SAS Viya Tips: Finding and Utilising the Number of Rows in a CAS Table Through Macros
I was working on a project using SAS Viya 3.5. I found that many of the options normally used in SAS to count rows may not actually be CAS-enabled. For example I had a piece of code that utilised the automatic data step variable “_N_” to check if there were any rows in a dataset. This variable wasn’t CAS enabled, and it hence forced CAS to not utilise multiple workers, and caused our code to fail on very large datasets!
So we managed to combine ideas from a few different places, to figure out how to efficiently count the number of rows in a CAS table, and put this value into a macro variable to be able to utilise the value elsewhere in the code.
Example Code
proc cas; /* 1 */
table.recordCount result=obs / /* 2 */
table={caslib="your_CASLIB" name="your_table"}; /* 3 */
call symputx('nobs',obs.recordCount[1,1],"L"); /* 4 */
quit;
To run Proc Cas you will need to have an active CAS session.
This step tells Proc Cas to take the record count of the table, and place it into a variable called “obs”.

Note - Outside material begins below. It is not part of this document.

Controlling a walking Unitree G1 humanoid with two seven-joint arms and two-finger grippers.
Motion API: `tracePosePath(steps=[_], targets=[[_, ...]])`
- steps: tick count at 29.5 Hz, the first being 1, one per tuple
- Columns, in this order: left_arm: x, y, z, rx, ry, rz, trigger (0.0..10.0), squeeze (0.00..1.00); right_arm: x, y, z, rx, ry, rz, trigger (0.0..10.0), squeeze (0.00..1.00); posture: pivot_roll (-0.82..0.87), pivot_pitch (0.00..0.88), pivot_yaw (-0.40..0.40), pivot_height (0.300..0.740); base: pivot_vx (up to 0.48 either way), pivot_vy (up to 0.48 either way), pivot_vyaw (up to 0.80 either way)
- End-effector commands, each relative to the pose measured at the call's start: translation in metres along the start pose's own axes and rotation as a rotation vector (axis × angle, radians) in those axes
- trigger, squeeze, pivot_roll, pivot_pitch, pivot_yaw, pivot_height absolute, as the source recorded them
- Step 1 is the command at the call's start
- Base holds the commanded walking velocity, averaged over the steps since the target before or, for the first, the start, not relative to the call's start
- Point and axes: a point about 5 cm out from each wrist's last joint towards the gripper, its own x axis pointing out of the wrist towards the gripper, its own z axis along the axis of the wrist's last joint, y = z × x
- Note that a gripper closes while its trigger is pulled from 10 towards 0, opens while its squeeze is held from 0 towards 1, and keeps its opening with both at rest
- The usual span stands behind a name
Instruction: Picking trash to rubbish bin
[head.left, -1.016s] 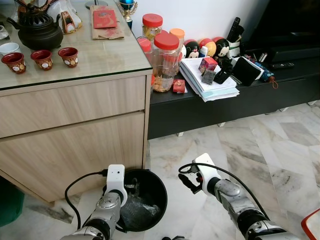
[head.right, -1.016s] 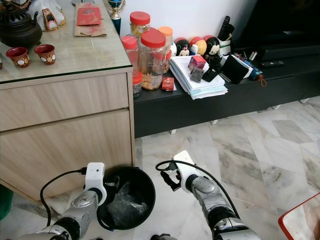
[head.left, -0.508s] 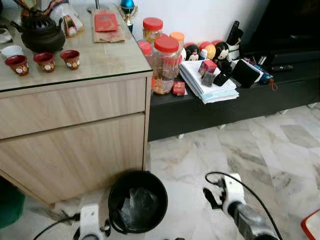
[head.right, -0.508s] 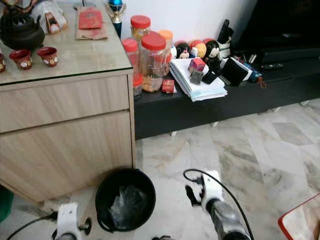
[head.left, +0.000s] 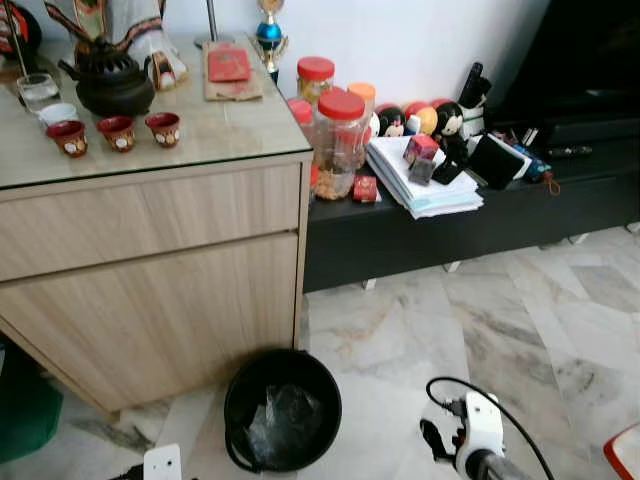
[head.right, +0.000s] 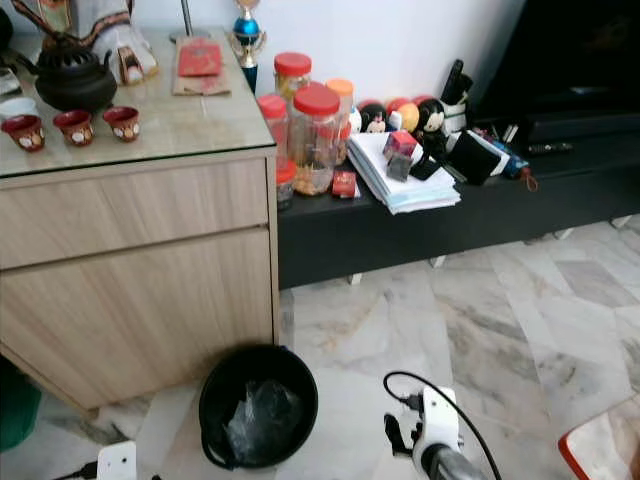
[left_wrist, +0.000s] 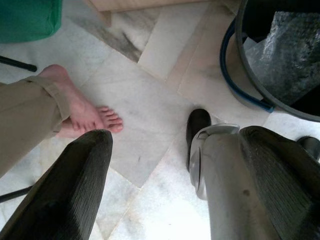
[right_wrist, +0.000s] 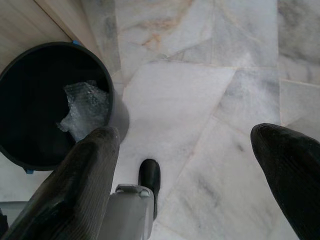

This step selects the table from the CASLIB and the table name. Note that the table needs to be loaded into memory for this to work.1
This step extracts the actual record count from the variable obs (“obs” is a dictionary - see here for more info), and then places it into the macro variable “nobs”.2
Following this code, the macro variable “nobs” will now have the number of rows in the dataset specified. Another benefit to this approach, as opposed to more traditional SAS methods, is that using CAS tends to be much more efficient than SAS, as demonstrated in this great post.
I hope this helped and if you found this interesting, then why not check out some of our other articles on CAS in the links above. If you have got any further questions, then feel free to get in touch with me at martin@butterflydata.co.uk.
Finally, just two things worth noting about this walkthrough:
I believe there’s no way to assess the number of rows in a dataset that is not loaded, as SAS has no way of viewing the dataset, however, it could be possible to interact with the the metadata of a database, depending on your CASLIB connection.
Note that when using CAS datasets, you have to specify the macro variable scope during call symputx, or it will return a null value, I believe.